→ **Task objective**
In the data below, find the line with "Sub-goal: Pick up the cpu" and the line with "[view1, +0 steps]", then restate both and every line between them exactly, minus the pictures.

(Dataset items)
<<<<
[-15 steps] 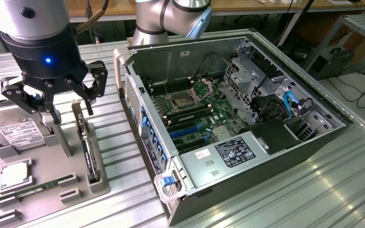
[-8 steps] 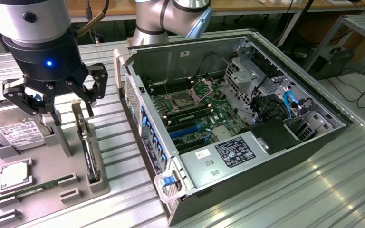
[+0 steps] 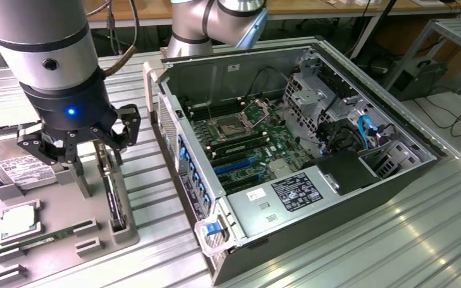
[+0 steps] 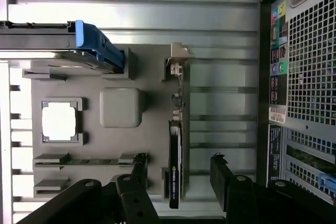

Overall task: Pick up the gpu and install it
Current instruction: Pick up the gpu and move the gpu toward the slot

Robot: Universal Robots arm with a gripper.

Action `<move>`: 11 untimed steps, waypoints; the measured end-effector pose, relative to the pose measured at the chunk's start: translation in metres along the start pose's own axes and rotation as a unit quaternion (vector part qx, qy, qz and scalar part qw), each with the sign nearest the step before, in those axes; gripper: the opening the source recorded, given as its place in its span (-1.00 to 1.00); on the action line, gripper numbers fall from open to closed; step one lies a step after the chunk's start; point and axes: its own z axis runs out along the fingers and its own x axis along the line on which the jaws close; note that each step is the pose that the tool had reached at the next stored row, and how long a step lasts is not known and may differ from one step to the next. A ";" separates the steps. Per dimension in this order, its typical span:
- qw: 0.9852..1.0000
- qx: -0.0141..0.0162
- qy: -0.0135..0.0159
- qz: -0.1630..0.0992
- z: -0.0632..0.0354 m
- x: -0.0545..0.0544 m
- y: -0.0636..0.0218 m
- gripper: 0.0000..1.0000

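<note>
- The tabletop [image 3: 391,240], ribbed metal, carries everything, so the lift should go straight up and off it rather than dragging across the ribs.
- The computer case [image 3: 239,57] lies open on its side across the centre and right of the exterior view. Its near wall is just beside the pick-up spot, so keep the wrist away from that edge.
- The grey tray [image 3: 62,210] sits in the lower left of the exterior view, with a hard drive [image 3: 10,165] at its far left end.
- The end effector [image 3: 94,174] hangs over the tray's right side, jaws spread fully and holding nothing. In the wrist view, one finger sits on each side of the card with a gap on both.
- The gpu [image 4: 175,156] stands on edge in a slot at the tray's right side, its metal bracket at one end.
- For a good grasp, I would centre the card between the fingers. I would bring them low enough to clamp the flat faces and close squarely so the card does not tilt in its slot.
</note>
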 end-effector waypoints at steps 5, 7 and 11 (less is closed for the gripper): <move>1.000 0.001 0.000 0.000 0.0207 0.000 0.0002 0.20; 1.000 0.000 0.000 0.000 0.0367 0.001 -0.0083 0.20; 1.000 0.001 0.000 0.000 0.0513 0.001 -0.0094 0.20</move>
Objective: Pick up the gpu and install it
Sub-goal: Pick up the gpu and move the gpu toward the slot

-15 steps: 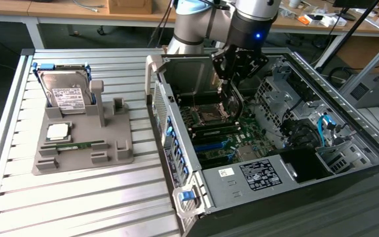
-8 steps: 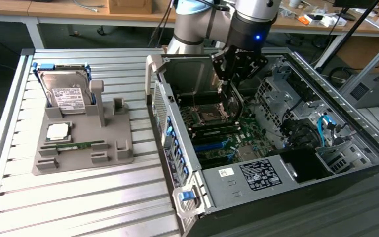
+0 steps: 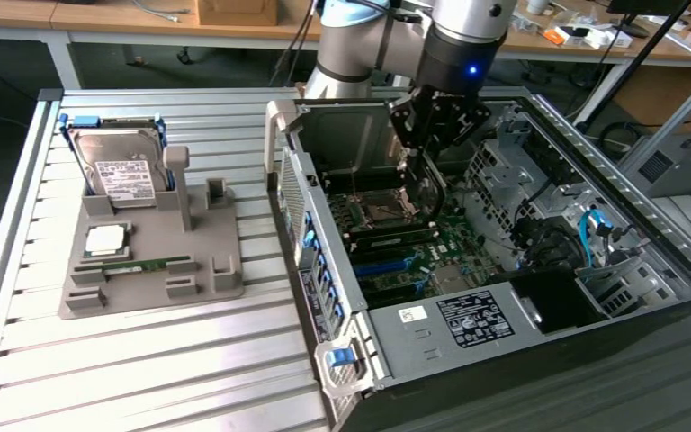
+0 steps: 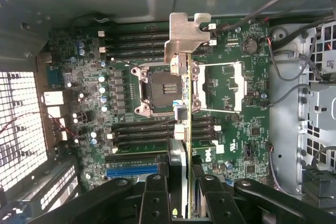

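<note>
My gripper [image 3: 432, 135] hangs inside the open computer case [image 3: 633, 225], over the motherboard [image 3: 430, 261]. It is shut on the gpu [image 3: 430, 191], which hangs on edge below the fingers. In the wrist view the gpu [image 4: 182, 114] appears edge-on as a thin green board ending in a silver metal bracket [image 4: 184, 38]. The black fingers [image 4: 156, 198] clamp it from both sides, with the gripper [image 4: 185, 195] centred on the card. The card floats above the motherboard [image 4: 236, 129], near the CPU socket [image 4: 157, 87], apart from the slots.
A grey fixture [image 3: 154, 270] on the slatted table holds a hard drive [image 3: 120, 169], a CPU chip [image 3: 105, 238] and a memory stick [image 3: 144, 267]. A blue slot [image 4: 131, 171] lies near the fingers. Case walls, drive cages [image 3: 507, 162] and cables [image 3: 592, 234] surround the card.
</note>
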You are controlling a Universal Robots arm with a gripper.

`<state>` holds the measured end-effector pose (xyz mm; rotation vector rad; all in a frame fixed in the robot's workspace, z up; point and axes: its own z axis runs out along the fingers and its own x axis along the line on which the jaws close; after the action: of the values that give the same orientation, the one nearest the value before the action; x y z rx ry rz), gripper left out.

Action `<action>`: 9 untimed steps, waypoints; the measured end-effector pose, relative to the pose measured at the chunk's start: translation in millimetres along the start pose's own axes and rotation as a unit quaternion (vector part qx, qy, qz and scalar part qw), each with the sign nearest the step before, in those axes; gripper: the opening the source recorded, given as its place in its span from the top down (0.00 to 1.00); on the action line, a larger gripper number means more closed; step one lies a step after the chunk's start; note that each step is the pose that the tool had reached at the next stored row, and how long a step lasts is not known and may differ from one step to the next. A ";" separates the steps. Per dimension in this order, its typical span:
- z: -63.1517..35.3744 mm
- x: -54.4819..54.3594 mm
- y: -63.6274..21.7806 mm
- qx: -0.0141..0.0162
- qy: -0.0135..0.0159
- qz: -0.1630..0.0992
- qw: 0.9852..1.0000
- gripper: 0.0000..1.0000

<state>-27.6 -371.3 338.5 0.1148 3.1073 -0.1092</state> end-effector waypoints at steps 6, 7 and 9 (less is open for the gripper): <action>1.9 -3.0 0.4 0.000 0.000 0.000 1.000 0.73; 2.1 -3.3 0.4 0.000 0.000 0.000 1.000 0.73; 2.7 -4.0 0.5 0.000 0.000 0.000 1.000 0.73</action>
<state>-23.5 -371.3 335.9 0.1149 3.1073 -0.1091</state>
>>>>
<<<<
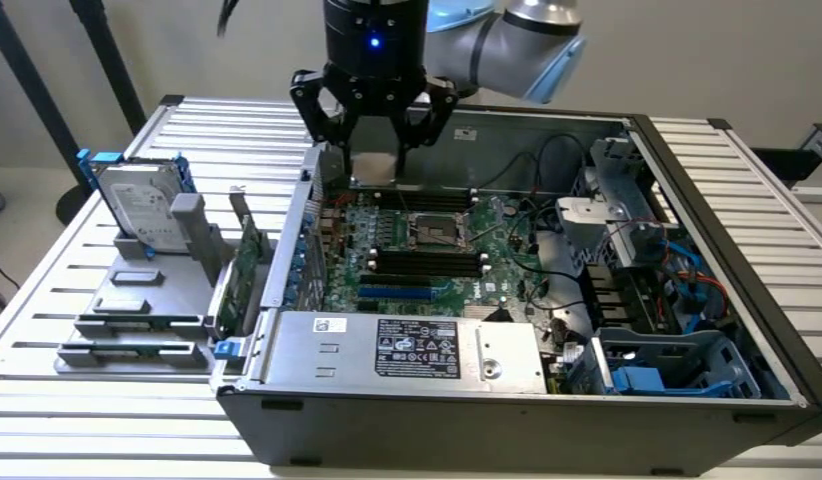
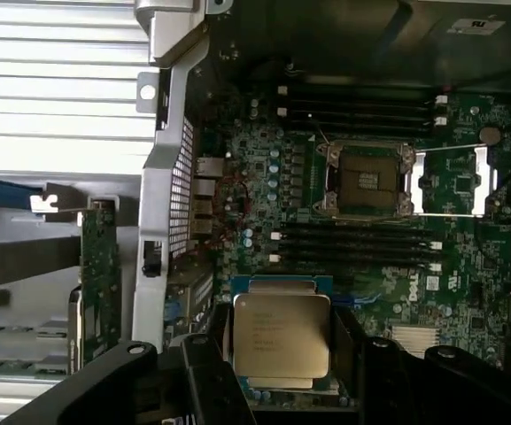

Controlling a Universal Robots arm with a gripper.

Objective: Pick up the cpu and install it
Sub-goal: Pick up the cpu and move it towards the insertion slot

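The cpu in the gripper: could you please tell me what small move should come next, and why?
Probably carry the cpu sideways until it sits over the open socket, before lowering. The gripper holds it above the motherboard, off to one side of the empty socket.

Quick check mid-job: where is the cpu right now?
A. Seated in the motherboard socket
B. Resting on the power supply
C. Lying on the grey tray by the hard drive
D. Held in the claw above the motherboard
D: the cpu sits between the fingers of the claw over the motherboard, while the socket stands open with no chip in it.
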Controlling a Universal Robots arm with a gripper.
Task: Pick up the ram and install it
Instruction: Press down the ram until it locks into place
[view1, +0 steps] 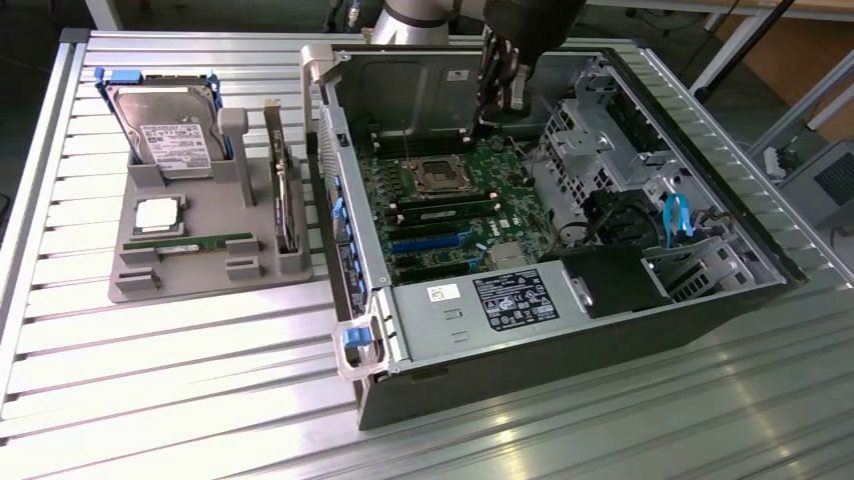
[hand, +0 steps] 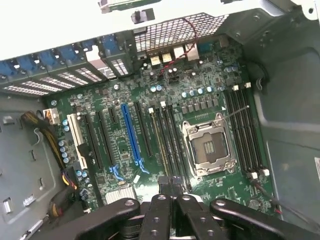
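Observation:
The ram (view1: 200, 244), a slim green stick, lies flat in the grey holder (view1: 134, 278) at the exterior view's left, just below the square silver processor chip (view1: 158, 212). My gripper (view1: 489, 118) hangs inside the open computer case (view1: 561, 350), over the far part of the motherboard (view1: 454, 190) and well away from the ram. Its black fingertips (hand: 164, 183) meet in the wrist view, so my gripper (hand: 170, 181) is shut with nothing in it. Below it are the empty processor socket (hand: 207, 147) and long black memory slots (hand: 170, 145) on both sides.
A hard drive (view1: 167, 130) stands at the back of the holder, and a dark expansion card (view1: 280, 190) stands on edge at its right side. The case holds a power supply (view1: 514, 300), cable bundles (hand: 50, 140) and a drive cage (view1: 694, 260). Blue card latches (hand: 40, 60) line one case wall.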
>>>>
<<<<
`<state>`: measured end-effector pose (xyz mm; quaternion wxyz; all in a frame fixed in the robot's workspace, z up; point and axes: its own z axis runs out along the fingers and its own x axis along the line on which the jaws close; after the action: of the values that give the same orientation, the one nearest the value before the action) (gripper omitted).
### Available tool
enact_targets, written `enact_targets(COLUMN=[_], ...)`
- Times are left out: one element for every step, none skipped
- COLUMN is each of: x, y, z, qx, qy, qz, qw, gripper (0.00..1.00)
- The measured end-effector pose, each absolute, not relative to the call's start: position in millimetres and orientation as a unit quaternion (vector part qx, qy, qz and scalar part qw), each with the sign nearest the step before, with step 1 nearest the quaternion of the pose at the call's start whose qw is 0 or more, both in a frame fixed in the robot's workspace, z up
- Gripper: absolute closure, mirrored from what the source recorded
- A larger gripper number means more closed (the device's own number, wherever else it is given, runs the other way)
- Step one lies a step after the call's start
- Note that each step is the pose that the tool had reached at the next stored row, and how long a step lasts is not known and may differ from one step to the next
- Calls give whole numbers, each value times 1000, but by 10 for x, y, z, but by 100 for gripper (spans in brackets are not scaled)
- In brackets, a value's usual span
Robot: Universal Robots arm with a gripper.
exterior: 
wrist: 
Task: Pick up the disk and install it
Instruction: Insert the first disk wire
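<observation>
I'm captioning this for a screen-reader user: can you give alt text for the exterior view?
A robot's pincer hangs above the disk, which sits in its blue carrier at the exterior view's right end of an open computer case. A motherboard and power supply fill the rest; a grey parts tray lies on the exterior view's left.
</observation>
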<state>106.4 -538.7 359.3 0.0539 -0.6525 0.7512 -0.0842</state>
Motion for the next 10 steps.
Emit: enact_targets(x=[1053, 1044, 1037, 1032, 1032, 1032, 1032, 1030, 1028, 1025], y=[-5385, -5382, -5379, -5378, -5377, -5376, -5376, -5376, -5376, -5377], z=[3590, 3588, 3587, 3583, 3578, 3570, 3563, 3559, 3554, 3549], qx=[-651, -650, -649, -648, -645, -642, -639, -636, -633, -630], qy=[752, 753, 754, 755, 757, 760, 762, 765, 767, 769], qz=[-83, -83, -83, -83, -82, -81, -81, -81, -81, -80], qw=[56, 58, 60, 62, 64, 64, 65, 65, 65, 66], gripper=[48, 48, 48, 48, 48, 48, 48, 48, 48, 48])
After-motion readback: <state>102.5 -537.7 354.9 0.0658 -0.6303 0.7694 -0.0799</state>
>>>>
→ **Finished task**
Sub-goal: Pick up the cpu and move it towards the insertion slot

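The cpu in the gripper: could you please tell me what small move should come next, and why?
Probably carry the cpu sideways until it sits over the open socket, before lowering. The gripper holds it above the motherboard, off to one side of the empty socket.

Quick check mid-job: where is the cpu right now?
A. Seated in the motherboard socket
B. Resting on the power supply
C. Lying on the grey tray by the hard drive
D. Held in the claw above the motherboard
D: the cpu sits between the fingers of the claw over the motherboard, while the socket stands open with no chip in it.
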Controlling a Universal Robots arm with a gripper.
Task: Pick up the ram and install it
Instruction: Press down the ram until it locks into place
[view1, +0 steps] 

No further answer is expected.